The FDA shouldn't be necessary at all. I don't need an organization to tell me raw milk from a local dairy is safe. The FDA is only needed for milk because we have a handful of massive, industrial dairies raising animals in terrible conditions and selling their product to everyone through national infrastructure balanced like a house of cards.
Eh, I wish that was always the case but it really depends on the individual farmer: I know many small and medium-scale farmers which use pesticides and chemicals. Even many people in their own small allotment don't shy away from using them willy nilly.
And raw milk is one of those things that it's all good and dandy until it's not. I still prefer buying raw milk and doing a LTLT pasteurisation to have the best of both worlds.
Totally agree on both counts. The benefit of local is that you can know the farmer at all. You'll just never get that with industrial ag.
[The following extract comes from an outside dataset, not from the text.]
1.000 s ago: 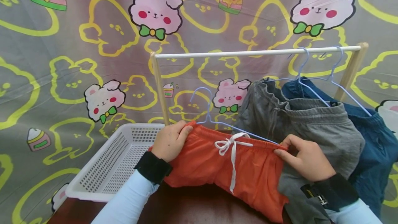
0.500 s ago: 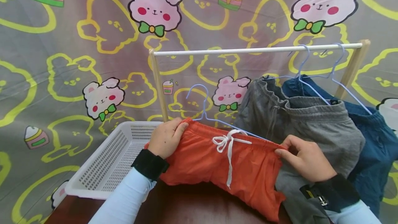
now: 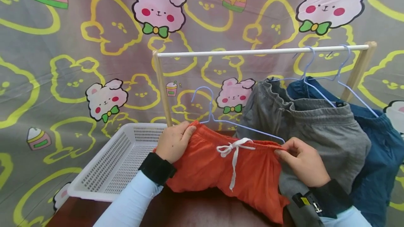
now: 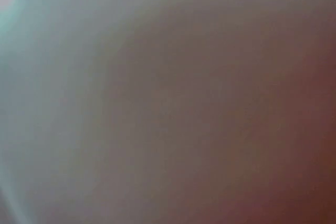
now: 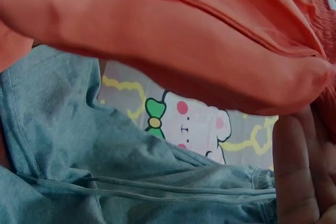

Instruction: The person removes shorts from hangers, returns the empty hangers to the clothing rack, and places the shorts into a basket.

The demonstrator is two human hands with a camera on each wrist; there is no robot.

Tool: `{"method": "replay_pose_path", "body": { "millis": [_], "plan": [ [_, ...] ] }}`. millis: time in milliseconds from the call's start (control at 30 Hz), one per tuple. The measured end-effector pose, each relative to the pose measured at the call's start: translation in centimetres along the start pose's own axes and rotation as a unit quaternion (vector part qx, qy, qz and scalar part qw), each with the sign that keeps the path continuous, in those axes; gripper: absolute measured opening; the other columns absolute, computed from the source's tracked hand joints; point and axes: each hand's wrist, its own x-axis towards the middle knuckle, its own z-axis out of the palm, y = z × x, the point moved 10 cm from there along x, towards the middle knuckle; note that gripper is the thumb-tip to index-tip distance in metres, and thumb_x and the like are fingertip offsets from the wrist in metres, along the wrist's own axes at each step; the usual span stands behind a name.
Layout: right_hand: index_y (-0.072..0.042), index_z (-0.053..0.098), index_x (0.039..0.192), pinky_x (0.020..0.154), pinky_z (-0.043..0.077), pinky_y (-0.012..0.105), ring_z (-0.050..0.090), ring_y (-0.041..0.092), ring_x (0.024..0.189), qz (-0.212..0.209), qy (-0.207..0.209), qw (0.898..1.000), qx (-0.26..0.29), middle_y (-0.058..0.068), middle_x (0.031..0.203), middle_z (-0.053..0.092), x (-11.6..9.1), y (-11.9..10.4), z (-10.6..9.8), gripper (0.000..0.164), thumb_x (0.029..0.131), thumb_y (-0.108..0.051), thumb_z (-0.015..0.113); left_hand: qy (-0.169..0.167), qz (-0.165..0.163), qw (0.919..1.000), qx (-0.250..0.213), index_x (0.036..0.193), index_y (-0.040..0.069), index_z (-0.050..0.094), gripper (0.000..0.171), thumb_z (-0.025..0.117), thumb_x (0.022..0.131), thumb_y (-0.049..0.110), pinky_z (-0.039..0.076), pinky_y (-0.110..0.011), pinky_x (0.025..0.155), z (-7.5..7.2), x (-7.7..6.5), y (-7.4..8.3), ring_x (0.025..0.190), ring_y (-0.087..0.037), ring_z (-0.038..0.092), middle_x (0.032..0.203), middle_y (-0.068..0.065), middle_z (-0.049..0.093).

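Note:
Orange shorts (image 3: 252, 174) with a white drawstring bow (image 3: 233, 147) hang stretched between both hands. My left hand (image 3: 172, 143) grips the left end of the waistband. At the right end, my right hand (image 3: 305, 162) pinches the waistband between thumb and fingers. A light blue hanger (image 3: 246, 127) stands behind the waistband, hook upward; its left end is hidden by the cloth and left hand. Its right tip shows just above the waistband, close to the right fingers. In the right wrist view, the fingers (image 5: 295, 169) lie beneath the orange cloth (image 5: 157, 35). The left wrist view is blurred.
A rack with a white rail (image 3: 236, 52) stands behind. Grey shorts (image 3: 322, 125) and blue shorts (image 3: 378, 139) hang on hangers at its right. A white perforated basket (image 3: 94, 171) sits on the left of the dark red table (image 3: 202, 209). A patterned curtain (image 3: 69, 108) forms the backdrop.
My right hand has shifted slightly left and the right side of the waistband has slackened. More of the hanger's right arm, up to its tip, now shows. The left hand keeps its grip.

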Motion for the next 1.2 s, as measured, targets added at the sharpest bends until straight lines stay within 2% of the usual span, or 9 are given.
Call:
{"method": "replay_pose_path", "body": {
  "millis": [133,333,467,600,833,1000,1200],
  "plan": [
    [-0.016,0.065,0.094,0.056,0.045,0.029,0.058,0.016,0.068,-0.008,-0.008,1.000,0.001,-0.001,0.080,0.065,0.1,-0.5,0.4,0.016,0.093,-0.027,0.076,-0.001,0.013,0.9999,-0.003,0.080,0.018,0.055,0.031,0.056,0.104,0.038,0.038,-0.033,0.051,0.1,0.1,0.5,0.053,-0.013,0.043,0.058,0.008,0.038],
    [-0.017,0.066,0.100,0.059,0.047,0.030,0.058,0.019,0.071,-0.004,-0.068,0.998,0.012,-0.001,0.082,0.064,0.4,-0.4,1.6,0.014,0.095,-0.027,0.074,-0.015,0.019,0.9997,0.000,0.078,0.018,0.051,0.032,0.057,0.104,0.037,0.038,-0.032,0.051,0.3,0.1,0.9,0.053,-0.011,0.042,0.058,0.008,0.037],
    [-0.021,0.070,0.098,0.063,0.052,0.029,0.061,0.019,0.085,-0.036,-0.108,0.993,0.027,0.004,0.105,0.066,0.6,-0.9,2.6,0.010,0.094,-0.029,0.074,-0.023,0.025,0.9994,-0.001,0.080,0.018,0.052,0.031,0.057,0.104,0.038,0.039,-0.032,0.052,0.4,0.1,1.5,0.054,-0.011,0.043,0.060,0.008,0.039],
    [-0.025,0.072,0.096,0.064,0.054,0.029,0.061,0.022,0.097,-0.068,-0.130,0.988,0.040,0.011,0.126,0.060,0.3,-1.4,3.4,0.003,0.094,-0.025,0.074,-0.031,0.030,0.9991,-0.005,0.082,0.019,0.053,0.030,0.057,0.104,0.039,0.041,-0.031,0.053,0.7,0.0,2.0,0.056,-0.009,0.045,0.061,0.008,0.041],
    [-0.027,0.071,0.095,0.070,0.052,0.029,0.057,0.025,0.104,-0.066,-0.120,0.990,0.035,0.012,0.128,0.059,-0.3,-0.8,3.4,0.005,0.095,-0.022,0.073,-0.043,0.022,0.9988,0.002,0.080,0.021,0.050,0.028,0.058,0.104,0.035,0.041,-0.030,0.052,1.4,-0.4,1.9,0.055,-0.008,0.044,0.061,0.009,0.040],
    [-0.024,0.072,0.098,0.067,0.053,0.028,0.057,0.020,0.098,-0.061,-0.105,0.991,0.048,0.011,0.131,0.056,-0.3,-0.4,3.1,0.004,0.095,-0.022,0.073,-0.050,0.022,0.9985,0.000,0.081,0.022,0.051,0.027,0.058,0.104,0.035,0.041,-0.031,0.052,1.6,-0.4,2.1,0.056,-0.008,0.044,0.061,0.009,0.041],
    [-0.021,0.072,0.098,0.066,0.052,0.028,0.060,0.017,0.090,-0.074,-0.096,0.991,0.058,0.011,0.132,0.055,-0.3,-0.5,2.9,0.004,0.095,-0.020,0.073,-0.051,0.022,0.9984,-0.005,0.082,0.022,0.051,0.026,0.058,0.104,0.034,0.041,-0.031,0.052,1.7,-0.3,2.0,0.056,-0.008,0.045,0.062,0.009,0.041]
  ]
}}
You'll never know how the animals were raised, how they were processed, or who all was involved as the animal likely was shipped all over the country or even overseas before you ate it.
I definitely get people's apprehension with raw milk. I very much need to know where it came from, and have a good idea for the health of the animal. We hand milk when our cows are lactating, and occasionallu buy from a local family dairy that we've worked with for years.
Additives and supplements grew into the loophole between food processing and drugs. Those lobbies grew as the US developed a political movement against regulation.
A lot of people make a lot of money selling ground up bark and food flavoring.
This seems like an insane default. What’s the rationale?